WHAT IS EXPECTED: When you reach the line containing "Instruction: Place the" in the data below, reproduce it and every line that follows, exactly and without additions.

DATA EXTRACT:

━━━━━━

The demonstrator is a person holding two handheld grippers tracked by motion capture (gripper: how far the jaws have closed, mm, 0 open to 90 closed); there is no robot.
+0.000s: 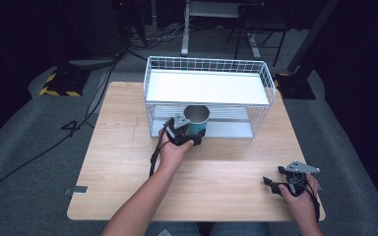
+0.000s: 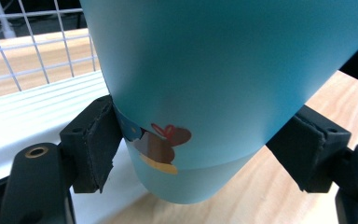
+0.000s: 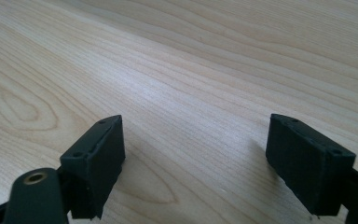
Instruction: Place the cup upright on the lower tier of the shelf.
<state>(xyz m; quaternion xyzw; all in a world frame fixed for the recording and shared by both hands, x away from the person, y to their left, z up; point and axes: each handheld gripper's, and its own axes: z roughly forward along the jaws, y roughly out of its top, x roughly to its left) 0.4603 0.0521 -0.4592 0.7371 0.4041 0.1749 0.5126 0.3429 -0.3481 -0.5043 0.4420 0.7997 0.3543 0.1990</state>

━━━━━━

ANSWER BELOW:
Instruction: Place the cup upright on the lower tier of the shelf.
<state>(xyz m; quaternion xyzw; all in a world frame fixed for the recording and shared by both hands, x away from the person, y to their left, z up; point and axes: each handheld gripper's, and its own axes: z roughly forward along the jaws, y roughly out of its top, x roughly to its left) 0.4603 0.0521 -0.4592 0.7371 0.4041 0.1749 0.5126 0.3429 -0.3481 -0.5043 0.4420 0.7997 0.3543 0.1990</state>

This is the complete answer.